20.01.2022 - Industrie 4.0, Produktion, Technologie

Quelle: iStock.com/gorodenkoff (bearbeitet durch PSI)
Quelle: iStock.com/gorodenkoff (bearbeitet durch PSI)

Wie lange dauert die ERP-Einführung? Wie schaut der Fahrplan konkret aus? Worauf sollten Unternehmen achten? Wenn es um das neue ERP-System geht, freuen sich viele Betriebe auf Prozess­verbesserungen und Arbeits­erleichterungen.

Die Erwartungshaltung und der Erfolgsdruck sind hoch: So soll die ERP-Lösung als zentraler Baustein der IT-Infrastruktur die globale Wettbewerbsfähigkeit sicherstellen. Zudem muss sich die Investition möglichst schnell auszahlen. Gleichzeitig ist aber auch bekannt, wie teuer gescheiterte ERP-Projekte Unternehmen zu stehen kommen.

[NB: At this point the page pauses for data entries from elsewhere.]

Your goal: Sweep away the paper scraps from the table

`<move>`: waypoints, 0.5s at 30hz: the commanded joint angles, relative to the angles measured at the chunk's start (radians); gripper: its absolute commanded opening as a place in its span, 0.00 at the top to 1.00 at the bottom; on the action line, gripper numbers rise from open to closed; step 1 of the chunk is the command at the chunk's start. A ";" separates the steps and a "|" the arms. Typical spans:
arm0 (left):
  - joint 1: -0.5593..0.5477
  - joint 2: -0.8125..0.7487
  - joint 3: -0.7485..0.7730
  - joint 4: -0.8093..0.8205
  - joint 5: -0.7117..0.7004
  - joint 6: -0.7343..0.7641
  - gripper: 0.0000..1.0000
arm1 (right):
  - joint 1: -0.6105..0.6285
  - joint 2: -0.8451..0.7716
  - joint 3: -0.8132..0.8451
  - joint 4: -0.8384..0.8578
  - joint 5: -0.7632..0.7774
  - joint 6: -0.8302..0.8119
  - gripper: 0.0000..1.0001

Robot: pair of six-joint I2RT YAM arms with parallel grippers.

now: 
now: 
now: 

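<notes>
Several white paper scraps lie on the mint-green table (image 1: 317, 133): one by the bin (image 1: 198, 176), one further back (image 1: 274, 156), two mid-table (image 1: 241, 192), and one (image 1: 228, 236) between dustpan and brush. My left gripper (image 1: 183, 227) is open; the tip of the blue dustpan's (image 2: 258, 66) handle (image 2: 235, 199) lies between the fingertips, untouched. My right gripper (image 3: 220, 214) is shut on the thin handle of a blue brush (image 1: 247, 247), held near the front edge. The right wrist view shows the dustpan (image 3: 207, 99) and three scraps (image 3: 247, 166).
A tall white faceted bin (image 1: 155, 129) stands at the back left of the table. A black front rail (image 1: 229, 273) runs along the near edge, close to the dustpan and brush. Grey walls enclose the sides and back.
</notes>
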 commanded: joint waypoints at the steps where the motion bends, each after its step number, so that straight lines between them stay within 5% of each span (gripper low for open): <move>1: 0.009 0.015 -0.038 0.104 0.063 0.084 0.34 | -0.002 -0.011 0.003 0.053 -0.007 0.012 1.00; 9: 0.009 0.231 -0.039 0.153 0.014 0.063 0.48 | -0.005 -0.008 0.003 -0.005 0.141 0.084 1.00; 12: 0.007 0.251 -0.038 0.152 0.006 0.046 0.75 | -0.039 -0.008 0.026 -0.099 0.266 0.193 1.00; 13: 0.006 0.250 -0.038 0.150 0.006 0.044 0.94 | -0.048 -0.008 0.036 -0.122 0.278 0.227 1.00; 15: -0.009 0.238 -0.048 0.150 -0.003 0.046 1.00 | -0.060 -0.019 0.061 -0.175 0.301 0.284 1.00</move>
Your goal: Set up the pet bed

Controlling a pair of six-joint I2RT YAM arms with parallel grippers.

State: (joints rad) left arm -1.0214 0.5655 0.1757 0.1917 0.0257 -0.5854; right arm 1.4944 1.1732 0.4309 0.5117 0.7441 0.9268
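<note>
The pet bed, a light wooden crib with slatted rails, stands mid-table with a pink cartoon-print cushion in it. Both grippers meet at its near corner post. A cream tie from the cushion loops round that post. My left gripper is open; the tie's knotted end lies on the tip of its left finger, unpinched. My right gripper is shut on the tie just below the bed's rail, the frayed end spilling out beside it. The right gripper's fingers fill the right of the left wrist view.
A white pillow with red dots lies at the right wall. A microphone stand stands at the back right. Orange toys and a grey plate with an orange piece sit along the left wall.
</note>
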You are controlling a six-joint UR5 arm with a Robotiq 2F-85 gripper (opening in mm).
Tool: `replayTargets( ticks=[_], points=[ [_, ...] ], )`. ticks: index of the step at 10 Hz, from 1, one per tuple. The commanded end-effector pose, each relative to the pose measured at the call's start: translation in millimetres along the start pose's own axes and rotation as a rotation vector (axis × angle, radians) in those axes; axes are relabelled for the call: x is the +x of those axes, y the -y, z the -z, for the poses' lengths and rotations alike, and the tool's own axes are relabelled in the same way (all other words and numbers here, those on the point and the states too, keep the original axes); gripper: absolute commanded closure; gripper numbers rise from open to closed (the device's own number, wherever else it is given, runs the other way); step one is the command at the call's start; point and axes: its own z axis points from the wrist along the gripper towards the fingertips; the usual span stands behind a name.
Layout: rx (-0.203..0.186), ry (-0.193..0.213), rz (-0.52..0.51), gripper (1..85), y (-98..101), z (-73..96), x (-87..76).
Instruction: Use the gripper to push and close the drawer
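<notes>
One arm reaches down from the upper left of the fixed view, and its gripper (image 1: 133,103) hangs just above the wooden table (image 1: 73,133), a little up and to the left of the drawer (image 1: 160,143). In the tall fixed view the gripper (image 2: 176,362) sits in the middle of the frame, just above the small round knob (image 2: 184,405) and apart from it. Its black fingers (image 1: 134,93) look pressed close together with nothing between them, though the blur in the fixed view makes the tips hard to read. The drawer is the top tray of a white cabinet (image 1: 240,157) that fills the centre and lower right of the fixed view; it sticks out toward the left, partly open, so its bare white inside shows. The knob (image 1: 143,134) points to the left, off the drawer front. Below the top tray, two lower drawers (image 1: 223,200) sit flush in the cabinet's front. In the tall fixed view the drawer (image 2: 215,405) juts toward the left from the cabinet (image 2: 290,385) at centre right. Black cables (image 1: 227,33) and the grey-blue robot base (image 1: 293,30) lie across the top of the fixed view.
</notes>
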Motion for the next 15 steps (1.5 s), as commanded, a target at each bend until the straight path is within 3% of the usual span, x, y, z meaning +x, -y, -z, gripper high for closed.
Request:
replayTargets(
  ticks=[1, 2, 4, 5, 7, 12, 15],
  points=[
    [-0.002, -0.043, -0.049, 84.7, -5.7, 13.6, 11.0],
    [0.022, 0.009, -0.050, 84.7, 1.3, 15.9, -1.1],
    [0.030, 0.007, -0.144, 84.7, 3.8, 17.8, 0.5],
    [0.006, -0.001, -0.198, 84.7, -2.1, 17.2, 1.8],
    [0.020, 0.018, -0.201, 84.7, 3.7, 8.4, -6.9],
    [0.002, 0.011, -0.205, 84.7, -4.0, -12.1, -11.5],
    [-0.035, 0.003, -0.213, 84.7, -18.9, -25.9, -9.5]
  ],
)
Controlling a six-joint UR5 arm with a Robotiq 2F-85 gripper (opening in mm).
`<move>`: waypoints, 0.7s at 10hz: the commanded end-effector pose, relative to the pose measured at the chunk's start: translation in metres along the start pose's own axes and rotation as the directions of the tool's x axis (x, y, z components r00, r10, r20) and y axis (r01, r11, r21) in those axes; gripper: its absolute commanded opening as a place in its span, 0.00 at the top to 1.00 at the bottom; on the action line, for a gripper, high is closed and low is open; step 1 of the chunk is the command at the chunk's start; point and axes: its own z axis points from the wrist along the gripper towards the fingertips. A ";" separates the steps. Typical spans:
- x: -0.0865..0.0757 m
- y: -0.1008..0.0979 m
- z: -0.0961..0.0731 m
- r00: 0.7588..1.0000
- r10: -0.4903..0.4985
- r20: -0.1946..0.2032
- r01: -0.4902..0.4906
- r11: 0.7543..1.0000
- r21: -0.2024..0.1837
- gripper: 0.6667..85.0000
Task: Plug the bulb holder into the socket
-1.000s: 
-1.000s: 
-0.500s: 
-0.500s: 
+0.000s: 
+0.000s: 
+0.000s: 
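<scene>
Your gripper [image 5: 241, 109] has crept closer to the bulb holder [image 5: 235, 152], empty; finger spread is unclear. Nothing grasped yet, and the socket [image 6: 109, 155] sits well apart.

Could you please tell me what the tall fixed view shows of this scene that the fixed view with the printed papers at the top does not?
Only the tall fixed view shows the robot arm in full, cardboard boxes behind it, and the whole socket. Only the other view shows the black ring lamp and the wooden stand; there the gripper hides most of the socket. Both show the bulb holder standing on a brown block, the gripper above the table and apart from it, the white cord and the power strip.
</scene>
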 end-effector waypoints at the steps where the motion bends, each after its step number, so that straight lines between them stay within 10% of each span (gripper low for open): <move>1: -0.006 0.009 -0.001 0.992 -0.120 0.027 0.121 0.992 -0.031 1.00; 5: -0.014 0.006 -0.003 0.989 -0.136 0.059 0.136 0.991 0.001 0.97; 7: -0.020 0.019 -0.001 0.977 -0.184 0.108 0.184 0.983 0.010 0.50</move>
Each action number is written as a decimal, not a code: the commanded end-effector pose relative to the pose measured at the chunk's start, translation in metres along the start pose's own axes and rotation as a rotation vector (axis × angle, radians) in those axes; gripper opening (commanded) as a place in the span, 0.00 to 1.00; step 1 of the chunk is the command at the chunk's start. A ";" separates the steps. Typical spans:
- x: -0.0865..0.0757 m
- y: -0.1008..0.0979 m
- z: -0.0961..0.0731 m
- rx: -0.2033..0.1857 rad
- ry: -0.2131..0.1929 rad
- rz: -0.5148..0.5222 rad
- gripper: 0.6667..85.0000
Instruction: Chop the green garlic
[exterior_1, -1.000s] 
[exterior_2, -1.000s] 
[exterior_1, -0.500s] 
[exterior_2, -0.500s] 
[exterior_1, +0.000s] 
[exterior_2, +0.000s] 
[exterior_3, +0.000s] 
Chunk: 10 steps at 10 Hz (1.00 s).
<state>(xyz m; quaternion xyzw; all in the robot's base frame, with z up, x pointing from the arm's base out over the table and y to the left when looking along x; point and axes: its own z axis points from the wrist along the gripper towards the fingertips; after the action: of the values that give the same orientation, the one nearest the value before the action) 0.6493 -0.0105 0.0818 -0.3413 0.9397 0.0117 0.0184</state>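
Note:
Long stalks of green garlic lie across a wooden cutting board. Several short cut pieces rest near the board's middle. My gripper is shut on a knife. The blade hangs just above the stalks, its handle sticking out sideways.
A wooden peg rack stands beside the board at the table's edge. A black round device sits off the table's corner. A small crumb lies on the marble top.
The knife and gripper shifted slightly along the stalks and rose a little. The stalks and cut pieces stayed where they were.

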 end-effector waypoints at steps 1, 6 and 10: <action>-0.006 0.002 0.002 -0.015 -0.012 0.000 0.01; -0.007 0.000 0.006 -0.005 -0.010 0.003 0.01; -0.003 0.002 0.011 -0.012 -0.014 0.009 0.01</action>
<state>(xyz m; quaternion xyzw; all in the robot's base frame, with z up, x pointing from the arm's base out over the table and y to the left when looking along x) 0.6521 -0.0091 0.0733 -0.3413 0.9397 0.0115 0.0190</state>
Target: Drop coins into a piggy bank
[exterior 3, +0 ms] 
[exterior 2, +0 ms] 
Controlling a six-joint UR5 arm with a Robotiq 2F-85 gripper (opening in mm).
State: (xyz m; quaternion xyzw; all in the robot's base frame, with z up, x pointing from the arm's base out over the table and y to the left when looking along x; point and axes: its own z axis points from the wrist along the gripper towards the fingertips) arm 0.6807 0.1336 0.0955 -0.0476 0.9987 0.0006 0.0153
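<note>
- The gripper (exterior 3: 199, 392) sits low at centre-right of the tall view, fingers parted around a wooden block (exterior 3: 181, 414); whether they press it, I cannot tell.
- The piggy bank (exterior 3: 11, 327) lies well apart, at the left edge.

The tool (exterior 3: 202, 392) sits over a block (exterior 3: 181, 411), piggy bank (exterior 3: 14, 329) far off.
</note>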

Während der Nutzen eines ERP-Systems offenkundig ist, so ist Entscheidern oft unklar, wie genau die Einführung konkret ablaufen soll. Oft passieren entscheidende Fehler, schon bevor ein Projekt überhaupt richtig gestartet ist. Wurde nicht gemeinsam festgelegt und auch allen Beteiligten klargemacht, wie das Projekt organisiert und strukturiert ist, entstehen Missverständnisse und Fehlannahmen und Verantwortlichkeiten werden von rechts nach links jongliert. Auf diese Weise kommen ERP-Einführungsprojekte nicht vom Fleck und verschlingen Budgets, ohne einen wesentlichen Fortschritt zu erzielen.

Den Unsicherheiten kann jedoch leicht mit einer strukturierten Einführungs­methodik begegnet werden: Eine passende Checkliste macht den Weg zum neuen ERP deutlich leichter.

In welchen Bereichen unterstützt ein ERP-System?

Wie lange dauert die ERP-Einführung?

Jede ERP-Einführung ist so einzigartig wie das Unternehmen, bei dem ein neues System eingeführt wird. Rahmenbedingungen wie die Unternehmensgröße, bereitgestellte Ressourcen und Kapazitäten oder grenz- wie werksübergreifende Prozesse können einen großen Einfluss auf die Einführungsdauer haben. Dazu ist die bestehende Basis entscheidend. Wenn etwa bereits viele Prozesse von einer ERP-Lösung abgedeckt wurden, müssen bestehende Zusammenhänge, Arbeitsweisen und -abläufe bedacht und zwischen Anbieter und Unternehmen diskutiert werden.

Bei kompletten Neueinführungen oder der Ablöse von veralteten Systemen ist eine Projektlaufzeit von einem bis anderthalb Jahren realistisch.

Die fünf Phasen des ERP-Projektes. Quelle: PSI Automotive & Industry
Die fünf Phasen des ERP-Projektes. Quelle: PSI Automotive & Industry

Wie viel Aufwand haben meine Mitarbeiter?

In einer idealen Welt würde sich der ERP-Projektleiter eines Unternehmens während der Einführung ausschließlich um das Projekt kümmern. In der Regel sind diese qualifizierten Mitarbeiter aber auch für andere Tätigkeiten unentbehrlich und im Tagesgeschäft eingespannt.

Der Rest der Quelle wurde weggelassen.